Zelenko has already been accused of exaggerating claims about the extent of coronavirus infections in Kiryas Joel. Last week, in a video shared on WhatsApp, he estimated that 90% of the village would become infected, based on receiving nine positive results from 14 tests conducted for the virus.

The video resulted in criticism from the health commissioner for Orange County, who called Zelenko’s comments “highly irresponsible” — as well as a harsh rebuke from Kiryas Joel’s Office of Emergency Management.

In a statement released on social media Tuesday afternoon, the consortium of emergency response teams linked Zelenko’s statements to anti-Semitic incidents related to coronavirus.
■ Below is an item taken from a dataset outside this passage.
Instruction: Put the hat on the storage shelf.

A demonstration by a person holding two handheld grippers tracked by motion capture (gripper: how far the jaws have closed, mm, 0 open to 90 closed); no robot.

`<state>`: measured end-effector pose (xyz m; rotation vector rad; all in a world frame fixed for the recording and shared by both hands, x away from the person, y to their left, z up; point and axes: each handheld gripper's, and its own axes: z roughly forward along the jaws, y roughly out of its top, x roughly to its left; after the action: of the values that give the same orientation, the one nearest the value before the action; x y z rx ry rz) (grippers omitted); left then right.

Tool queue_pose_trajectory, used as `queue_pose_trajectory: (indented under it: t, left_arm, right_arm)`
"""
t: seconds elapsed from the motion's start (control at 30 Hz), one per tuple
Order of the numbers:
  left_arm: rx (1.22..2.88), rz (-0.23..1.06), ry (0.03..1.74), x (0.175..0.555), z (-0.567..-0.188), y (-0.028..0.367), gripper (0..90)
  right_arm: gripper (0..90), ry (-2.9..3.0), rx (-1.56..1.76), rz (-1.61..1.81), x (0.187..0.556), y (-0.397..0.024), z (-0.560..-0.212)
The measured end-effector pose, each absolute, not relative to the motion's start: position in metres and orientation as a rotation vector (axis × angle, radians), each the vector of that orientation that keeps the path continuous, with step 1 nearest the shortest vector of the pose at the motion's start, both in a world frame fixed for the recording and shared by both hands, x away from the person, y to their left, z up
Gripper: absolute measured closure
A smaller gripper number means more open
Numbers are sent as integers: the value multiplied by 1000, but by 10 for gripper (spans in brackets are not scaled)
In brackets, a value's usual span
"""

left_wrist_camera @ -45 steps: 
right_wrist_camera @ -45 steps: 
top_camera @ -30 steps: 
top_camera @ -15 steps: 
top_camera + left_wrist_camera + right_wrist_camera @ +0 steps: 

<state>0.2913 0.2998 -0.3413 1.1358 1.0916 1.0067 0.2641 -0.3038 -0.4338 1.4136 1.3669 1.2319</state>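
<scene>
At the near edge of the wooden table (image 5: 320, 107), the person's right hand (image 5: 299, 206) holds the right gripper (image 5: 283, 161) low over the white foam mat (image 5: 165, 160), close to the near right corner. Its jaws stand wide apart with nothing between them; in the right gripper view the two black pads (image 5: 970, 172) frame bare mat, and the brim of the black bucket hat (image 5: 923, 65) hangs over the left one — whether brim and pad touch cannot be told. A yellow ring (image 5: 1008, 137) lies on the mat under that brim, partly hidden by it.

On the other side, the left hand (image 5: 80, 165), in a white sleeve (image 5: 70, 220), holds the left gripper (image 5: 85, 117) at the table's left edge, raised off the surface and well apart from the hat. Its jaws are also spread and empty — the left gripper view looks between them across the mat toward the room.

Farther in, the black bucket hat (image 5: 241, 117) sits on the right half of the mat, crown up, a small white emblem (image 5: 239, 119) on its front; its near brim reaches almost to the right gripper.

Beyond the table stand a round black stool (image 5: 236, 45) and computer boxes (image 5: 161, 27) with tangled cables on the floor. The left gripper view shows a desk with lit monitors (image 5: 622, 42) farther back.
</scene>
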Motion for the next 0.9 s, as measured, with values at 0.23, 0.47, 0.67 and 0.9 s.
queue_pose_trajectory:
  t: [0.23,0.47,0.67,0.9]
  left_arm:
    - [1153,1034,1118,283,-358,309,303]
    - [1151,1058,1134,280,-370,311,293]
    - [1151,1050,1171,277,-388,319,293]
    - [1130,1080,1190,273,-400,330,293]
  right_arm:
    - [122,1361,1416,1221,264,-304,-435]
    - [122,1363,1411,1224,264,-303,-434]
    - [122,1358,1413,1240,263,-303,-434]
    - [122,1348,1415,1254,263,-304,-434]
The statement appeared to refer to an incident that occurred near Kiryas Joel Monday, in which a Hasidic man was refused service on his car at a Toyota dealership.

“The exploitation of a crisis and a community is unacceptable because it fuels Antisemitism and only exacerbates a problem, making it more difficult to manage,” the statement read.

In his interview with the Forward Tuesday morning, Zelenko acknowledged his initial estimate was wrong, but insisted that data from testing sites in Hasidic neighborhoods suggests that the community is seeing an infection rate of over 60%.

Gilman did not immediately respond to an emailed request for comment. Zelenko declines to comment on the statement from the Office of Emergency Management.